Foi numa sessão do curso, os outros bebés estavam a dormir e então a Constança direcionou a massagem para o meu bebé que ao contrário dos outros tinha nascido de cesariana. De repente a Constança começa a olhar para o meu bebé e sem dizer nada, vem calmamente para junto de nós. Começa a olhar para ele, põe as mãos em sua cabeça e começa ali um momento mágico. Enquanto estou a escrever e recordar, emociono-me. Então a Constança pede-me para por as mãos junto aos pezinhos dele enquanto ela amparava a sua cabeça e o meu bebé começa a fazer todos os movimentos como se estivesse no parto natural. Empurrou o corpo, deu a volta e deslizou como se estivesse a sair. Foi LINDO! Eu nem consegui dizer nada depois disso porque fiquei emocionada e boquiaberta. Foi de facto um momento mágico. Foi o parto natural que não tive.

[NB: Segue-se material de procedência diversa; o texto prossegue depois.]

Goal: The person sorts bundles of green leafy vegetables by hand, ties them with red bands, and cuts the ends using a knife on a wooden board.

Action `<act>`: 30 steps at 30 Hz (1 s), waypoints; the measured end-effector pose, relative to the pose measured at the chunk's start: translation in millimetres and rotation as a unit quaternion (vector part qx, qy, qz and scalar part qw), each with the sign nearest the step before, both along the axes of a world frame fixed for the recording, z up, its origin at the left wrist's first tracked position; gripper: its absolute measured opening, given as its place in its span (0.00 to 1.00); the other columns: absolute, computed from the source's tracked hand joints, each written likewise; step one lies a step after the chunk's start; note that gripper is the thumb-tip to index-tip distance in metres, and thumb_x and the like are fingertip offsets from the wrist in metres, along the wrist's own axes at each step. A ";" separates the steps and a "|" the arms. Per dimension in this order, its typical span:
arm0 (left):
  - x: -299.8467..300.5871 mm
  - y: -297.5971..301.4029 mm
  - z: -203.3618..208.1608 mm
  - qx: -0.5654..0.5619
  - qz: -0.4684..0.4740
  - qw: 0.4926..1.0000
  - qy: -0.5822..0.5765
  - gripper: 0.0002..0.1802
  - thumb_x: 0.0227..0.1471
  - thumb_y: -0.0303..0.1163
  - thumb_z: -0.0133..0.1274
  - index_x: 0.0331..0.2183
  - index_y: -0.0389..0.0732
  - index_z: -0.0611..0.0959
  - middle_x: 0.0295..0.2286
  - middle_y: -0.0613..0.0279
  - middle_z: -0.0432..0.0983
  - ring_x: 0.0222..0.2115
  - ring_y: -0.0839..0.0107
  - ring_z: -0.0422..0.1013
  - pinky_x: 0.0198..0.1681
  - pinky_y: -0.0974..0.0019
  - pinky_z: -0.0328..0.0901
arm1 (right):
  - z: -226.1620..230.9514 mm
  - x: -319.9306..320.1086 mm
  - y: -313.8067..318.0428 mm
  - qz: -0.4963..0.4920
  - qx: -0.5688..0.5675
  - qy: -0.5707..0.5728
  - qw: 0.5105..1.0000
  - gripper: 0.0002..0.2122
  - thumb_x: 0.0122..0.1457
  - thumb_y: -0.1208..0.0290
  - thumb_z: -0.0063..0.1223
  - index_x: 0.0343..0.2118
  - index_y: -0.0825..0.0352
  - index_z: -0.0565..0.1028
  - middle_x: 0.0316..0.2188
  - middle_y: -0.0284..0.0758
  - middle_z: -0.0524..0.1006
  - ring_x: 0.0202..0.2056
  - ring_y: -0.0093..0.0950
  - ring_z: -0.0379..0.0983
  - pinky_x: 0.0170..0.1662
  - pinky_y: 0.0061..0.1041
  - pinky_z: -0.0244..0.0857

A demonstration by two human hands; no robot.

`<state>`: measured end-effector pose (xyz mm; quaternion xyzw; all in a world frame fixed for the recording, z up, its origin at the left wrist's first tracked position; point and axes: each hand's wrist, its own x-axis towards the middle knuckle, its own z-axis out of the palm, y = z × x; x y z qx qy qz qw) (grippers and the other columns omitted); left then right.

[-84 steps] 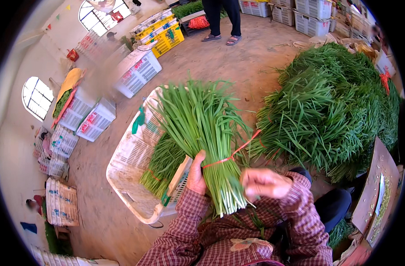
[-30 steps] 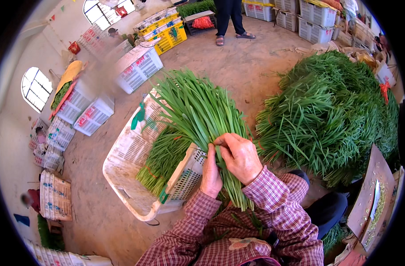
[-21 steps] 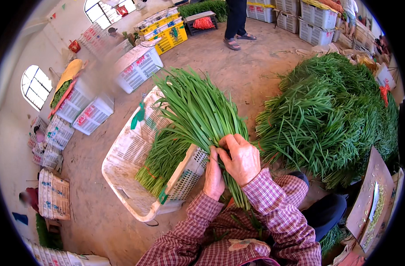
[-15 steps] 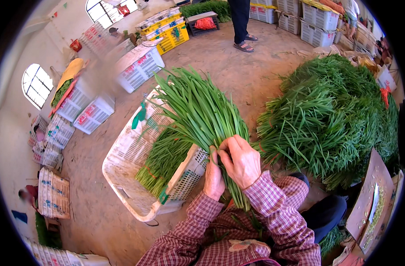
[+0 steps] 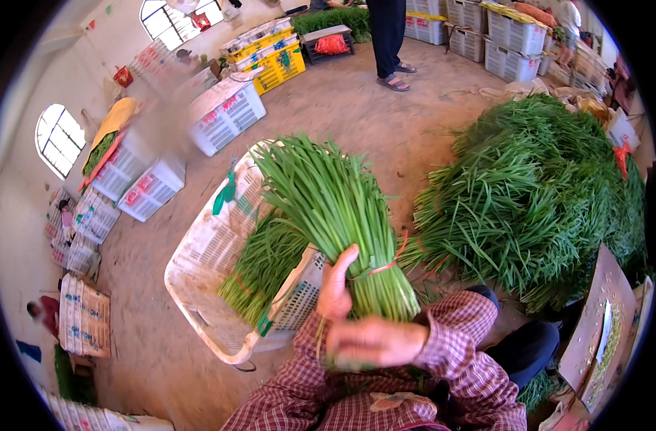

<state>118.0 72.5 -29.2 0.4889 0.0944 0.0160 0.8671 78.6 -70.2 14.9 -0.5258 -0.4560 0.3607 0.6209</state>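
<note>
A thick bundle of garlic chives (image 5: 328, 197) is held upright in front of me, leaves tilting up and left over the crate rim. An orange-red tie (image 5: 383, 269) circles its pale stems, one loose end sticking up. My left hand (image 5: 334, 289) grips the bundle from its left side, thumb up along the stems. Just below the stem ends, my right hand (image 5: 378, 342) is smeared by motion, so its fingers cannot be read. To the left stands a white plastic crate (image 5: 191, 269) with more chives (image 5: 263, 266) lying in it.
A large heap of chives (image 5: 522, 194) lies on the floor at right. Beside it leans a board with a knife-like blade (image 5: 601, 345). White crates (image 5: 227, 115) and yellow crates (image 5: 279, 68) line the far left. A person in dark trousers (image 5: 387, 36) stands ahead.
Both hands were together at the stems; now the right hand has dropped below the stem ends. The bundle has come lower and turned, bringing its orange-red tie into sight.
</note>
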 end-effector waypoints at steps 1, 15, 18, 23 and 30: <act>2.7 5.0 -8.6 -0.066 0.011 0.998 0.011 0.29 0.48 0.31 0.60 0.52 0.35 0.71 0.46 0.59 0.74 0.44 0.68 0.72 0.51 0.63 0.67 | 0.9 -3.6 -4.6 0.088 -0.002 -0.102 0.991 0.08 0.64 0.67 0.48 0.39 0.67 0.72 0.29 0.38 0.76 0.29 0.34 0.76 0.33 0.32 0.69; -15.8 7.1 25.0 0.106 -0.059 0.991 -0.053 0.25 0.47 0.23 0.62 0.48 0.37 0.74 0.42 0.63 0.76 0.40 0.73 0.73 0.44 0.67 0.70 | 56.9 50.9 -4.9 -0.578 0.083 -0.274 0.764 0.08 0.54 0.84 0.51 0.38 0.69 0.75 0.30 0.39 0.73 0.30 0.36 0.73 0.33 0.28 0.67; -18.5 -1.1 20.6 0.097 -0.071 0.992 -0.033 0.25 0.47 0.22 0.62 0.48 0.37 0.73 0.41 0.64 0.76 0.39 0.73 0.73 0.43 0.69 0.70 | 70.4 61.0 0.0 -0.585 0.032 -0.334 0.739 0.07 0.52 0.78 0.56 0.36 0.65 0.75 0.28 0.36 0.71 0.32 0.36 0.72 0.33 0.31 0.67; -21.8 -8.6 18.5 0.079 -0.107 0.991 -0.007 0.27 0.46 0.24 0.62 0.49 0.35 0.73 0.43 0.60 0.76 0.41 0.70 0.73 0.46 0.66 0.69 | 74.9 75.0 -3.4 -0.570 -0.116 -0.405 0.706 0.11 0.47 0.67 0.63 0.33 0.62 0.76 0.27 0.33 0.69 0.35 0.34 0.71 0.33 0.35 0.68; -22.0 -8.8 19.5 0.089 -0.130 0.987 -0.013 0.26 0.48 0.25 0.62 0.49 0.35 0.73 0.43 0.61 0.75 0.41 0.70 0.73 0.45 0.66 0.69 | 52.9 82.0 2.6 -0.575 -0.124 -0.424 0.689 0.08 0.45 0.68 0.64 0.26 0.61 0.76 0.22 0.32 0.67 0.31 0.34 0.70 0.30 0.34 0.66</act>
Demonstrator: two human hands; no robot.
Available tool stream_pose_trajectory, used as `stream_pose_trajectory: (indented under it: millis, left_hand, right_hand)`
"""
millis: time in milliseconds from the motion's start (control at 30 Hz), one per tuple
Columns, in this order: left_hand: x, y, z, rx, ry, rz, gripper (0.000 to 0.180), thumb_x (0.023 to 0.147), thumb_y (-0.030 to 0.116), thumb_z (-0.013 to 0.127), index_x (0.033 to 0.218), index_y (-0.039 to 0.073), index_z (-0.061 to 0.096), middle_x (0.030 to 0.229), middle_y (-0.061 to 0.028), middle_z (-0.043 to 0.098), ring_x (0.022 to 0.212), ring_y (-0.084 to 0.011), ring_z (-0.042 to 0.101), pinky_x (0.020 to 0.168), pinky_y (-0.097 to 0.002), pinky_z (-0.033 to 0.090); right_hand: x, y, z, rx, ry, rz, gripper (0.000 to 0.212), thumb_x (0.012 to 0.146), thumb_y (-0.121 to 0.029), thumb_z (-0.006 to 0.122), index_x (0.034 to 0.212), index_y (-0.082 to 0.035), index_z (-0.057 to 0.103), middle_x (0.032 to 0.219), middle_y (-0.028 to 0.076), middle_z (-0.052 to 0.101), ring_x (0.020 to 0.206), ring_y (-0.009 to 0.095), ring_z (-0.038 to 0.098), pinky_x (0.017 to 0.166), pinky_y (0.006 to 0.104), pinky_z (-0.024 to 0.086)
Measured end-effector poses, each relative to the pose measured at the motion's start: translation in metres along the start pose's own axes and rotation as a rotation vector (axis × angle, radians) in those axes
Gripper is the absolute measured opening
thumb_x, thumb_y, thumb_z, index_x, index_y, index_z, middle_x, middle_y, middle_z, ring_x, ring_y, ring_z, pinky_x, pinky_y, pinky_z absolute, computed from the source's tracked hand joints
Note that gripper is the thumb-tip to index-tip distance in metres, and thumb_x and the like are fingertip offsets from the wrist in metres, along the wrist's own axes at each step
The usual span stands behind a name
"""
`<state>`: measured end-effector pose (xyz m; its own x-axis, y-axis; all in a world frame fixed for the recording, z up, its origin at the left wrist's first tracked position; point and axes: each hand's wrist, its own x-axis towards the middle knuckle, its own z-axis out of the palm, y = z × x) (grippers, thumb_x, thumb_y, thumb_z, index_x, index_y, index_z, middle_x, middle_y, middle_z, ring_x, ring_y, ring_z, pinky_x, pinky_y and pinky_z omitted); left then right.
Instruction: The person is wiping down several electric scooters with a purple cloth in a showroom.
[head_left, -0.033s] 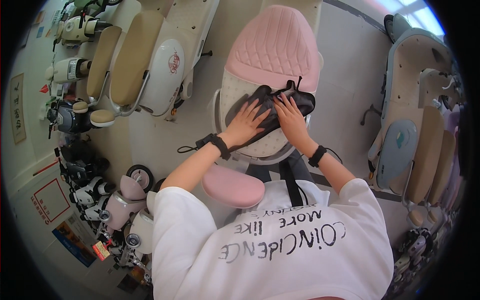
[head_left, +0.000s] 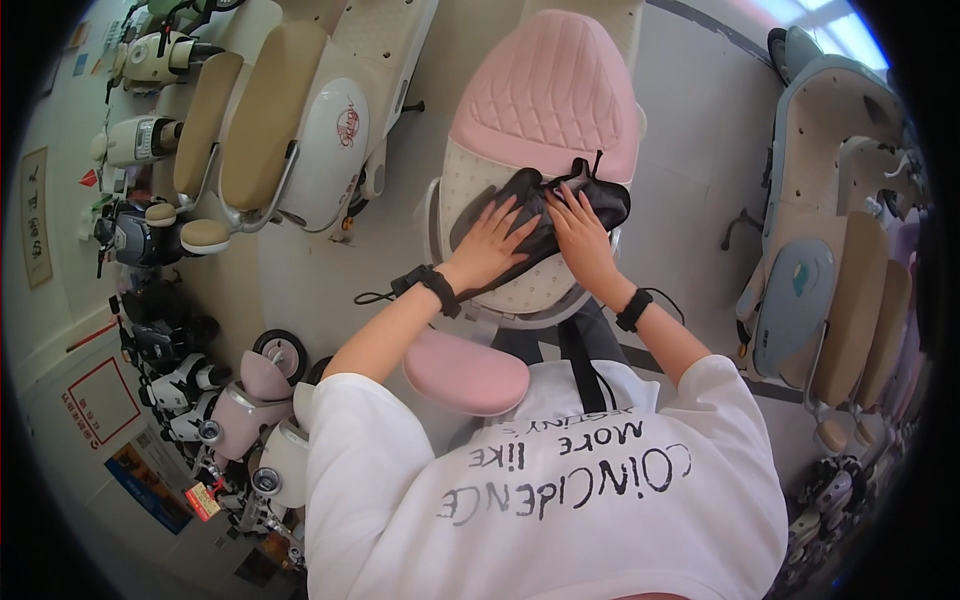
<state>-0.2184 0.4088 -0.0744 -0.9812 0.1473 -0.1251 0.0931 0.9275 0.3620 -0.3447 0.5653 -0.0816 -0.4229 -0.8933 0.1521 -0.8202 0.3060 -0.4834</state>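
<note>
A black, soft drawstring pouch (head_left: 608,204) lies crumpled on the cream dotted panel (head_left: 466,172) of a scooter, just behind its pink quilted seat (head_left: 548,95). My left hand (head_left: 488,246) rests flat on the pouch's left part, fingers spread. On its right part lies my right hand (head_left: 580,236), fingers stretched out over the fabric. Neither hand grips the pouch. A short cord sticks up from its far edge. Whether anything is inside cannot be seen. Black bands with cords circle both my wrists.
Close in front of me is a pink padded backrest (head_left: 466,373), beyond which a grey rail (head_left: 535,322) curves round the panel. A white scooter with a tan seat (head_left: 275,115) stands left, a blue-grey scooter (head_left: 795,310) right. Several more scooters line the left wall.
</note>
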Motion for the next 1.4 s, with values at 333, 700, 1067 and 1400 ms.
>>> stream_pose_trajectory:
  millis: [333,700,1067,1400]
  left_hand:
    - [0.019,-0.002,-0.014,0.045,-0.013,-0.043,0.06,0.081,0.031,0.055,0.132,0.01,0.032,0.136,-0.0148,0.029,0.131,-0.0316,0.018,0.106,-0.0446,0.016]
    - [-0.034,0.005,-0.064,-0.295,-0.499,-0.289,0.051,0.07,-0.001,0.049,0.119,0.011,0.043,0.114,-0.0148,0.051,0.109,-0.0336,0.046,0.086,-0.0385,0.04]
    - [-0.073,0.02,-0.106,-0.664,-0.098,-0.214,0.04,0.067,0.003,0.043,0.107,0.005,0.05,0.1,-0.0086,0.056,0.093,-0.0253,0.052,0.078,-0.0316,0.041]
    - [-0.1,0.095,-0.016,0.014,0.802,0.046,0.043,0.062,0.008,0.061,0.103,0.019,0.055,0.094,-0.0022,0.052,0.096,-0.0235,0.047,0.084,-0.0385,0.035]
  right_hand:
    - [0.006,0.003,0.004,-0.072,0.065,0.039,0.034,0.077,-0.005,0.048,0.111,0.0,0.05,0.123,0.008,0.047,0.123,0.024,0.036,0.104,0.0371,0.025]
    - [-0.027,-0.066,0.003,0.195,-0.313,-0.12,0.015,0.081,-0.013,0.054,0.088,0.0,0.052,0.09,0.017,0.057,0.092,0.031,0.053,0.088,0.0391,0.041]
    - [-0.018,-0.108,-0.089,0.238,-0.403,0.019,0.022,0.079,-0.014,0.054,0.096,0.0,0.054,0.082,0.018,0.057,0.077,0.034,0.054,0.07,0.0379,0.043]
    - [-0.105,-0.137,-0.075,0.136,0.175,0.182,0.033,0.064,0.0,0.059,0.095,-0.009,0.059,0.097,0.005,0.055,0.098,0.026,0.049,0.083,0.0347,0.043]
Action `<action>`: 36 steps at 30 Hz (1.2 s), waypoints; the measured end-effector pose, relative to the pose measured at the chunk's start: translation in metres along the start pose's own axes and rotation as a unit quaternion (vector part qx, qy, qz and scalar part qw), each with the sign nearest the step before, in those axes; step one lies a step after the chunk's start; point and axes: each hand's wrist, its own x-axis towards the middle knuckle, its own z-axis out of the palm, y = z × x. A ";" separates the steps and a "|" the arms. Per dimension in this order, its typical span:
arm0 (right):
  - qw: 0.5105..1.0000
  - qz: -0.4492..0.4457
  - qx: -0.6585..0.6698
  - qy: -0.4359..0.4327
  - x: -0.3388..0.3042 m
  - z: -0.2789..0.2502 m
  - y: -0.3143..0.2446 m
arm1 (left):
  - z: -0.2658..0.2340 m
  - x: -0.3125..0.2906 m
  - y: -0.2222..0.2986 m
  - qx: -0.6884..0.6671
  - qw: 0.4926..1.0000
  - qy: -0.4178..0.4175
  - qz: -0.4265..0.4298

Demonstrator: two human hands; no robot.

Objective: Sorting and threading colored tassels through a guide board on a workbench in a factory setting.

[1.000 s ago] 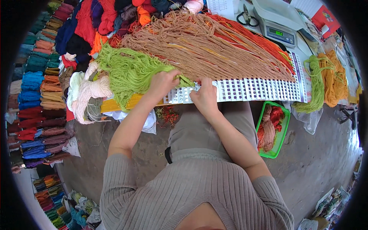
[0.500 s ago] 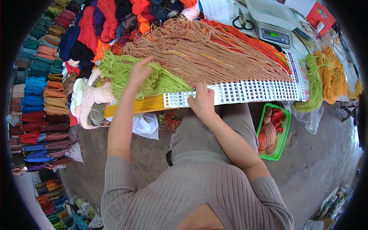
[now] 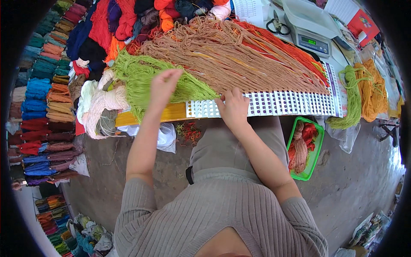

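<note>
A white card strip (image 3: 265,104) with rows of punched holes runs along the table's near edge. Brown yarn strands (image 3: 239,64) fan out from its far edge, and light green yarn (image 3: 132,77) spreads left of them. My right hand (image 3: 234,110) rests on the strip where the green meets the brown, its fingers bent and closed; what they grip is hidden. Raised over the green yarn, my left hand (image 3: 162,89) has its fingers pressed together and slightly blurred. Any strand in that pinch is too fine to make out.
Skeins in many colours (image 3: 124,21) pile up at the back left. Scissors (image 3: 278,25) and a digital scale (image 3: 314,43) lie at the back right. Green and orange hanks (image 3: 371,88) hang over the right end. A green basket (image 3: 317,156) of yarn stands below.
My left hand has moved slightly right and down toward me, its fingers drawing together. My right hand has shifted a little to the right along the strip. The view has tilted slightly.
</note>
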 end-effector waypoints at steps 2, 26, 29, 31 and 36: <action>1.000 0.005 0.007 0.003 0.000 0.004 -0.004 | 0.026 0.003 -0.029 0.074 0.982 -0.025 0.171; 0.997 -0.017 0.046 0.067 -0.008 0.011 0.002 | -0.014 -0.002 0.005 -0.075 0.983 0.154 0.065; 0.997 -0.012 0.048 0.058 -0.008 0.009 0.000 | -0.011 -0.004 0.000 -0.076 0.984 0.148 0.066; 0.998 -0.011 0.034 0.047 -0.007 0.005 -0.003 | -0.009 -0.004 -0.002 -0.073 0.985 0.141 0.063; 0.998 -0.001 -0.054 0.018 -0.004 0.007 -0.008 | -0.004 -0.004 -0.007 -0.039 0.988 0.133 0.075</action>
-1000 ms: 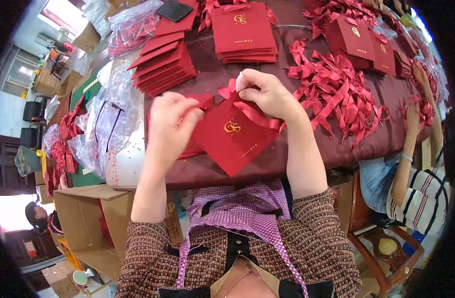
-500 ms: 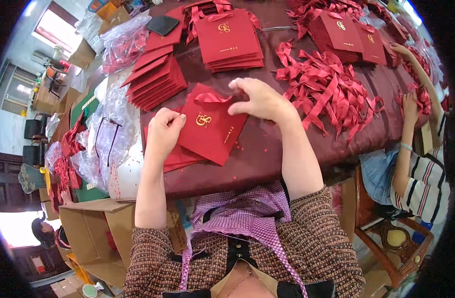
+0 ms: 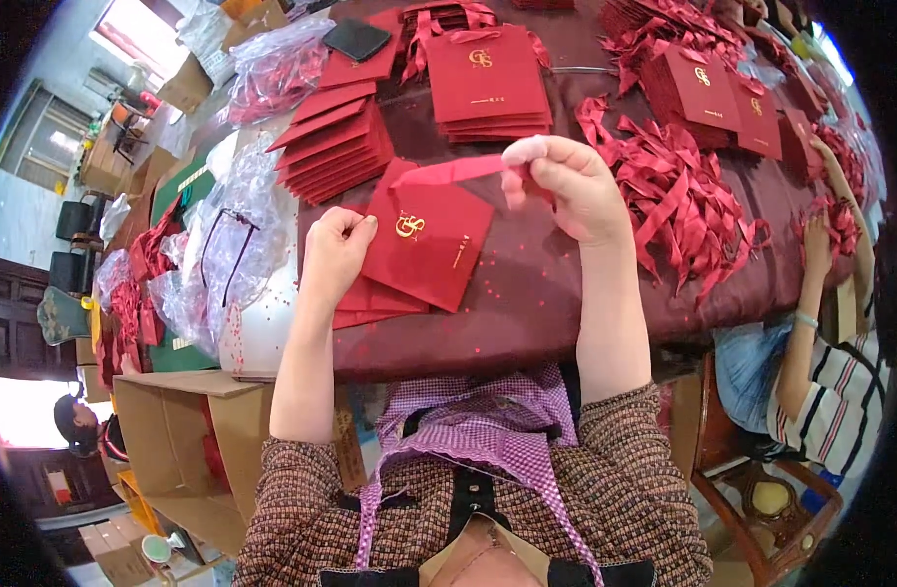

O que mudou em vocês enquanto casal?

A vinda de um filho engrandece uma família. Acredito nisso. No entanto é importante estarmos preparados porque nem sempre é tão romântico. O cansaço, as noites mal dormidas, o corpo que não volta à forma rapidamente. Enfim… Mas ainda assim a chegada do nosso segundo filho fez-nos recordar e reviver a emoção que tivemos com o primeiro. Quando olhamos para o nosso filho, sentimos que ele é parte de nós e sem traduzir em palavras, sabemos que esse sentimento existe.

Se desses um conselho a ti mesma, no dia antes de ter nascido o teu bebé, qual seria?

Teria passado o dia num jardim, deitada numa mantinha a curtir com tranquilidade aqueles momentos com o meu filho mais velho e o meu marido.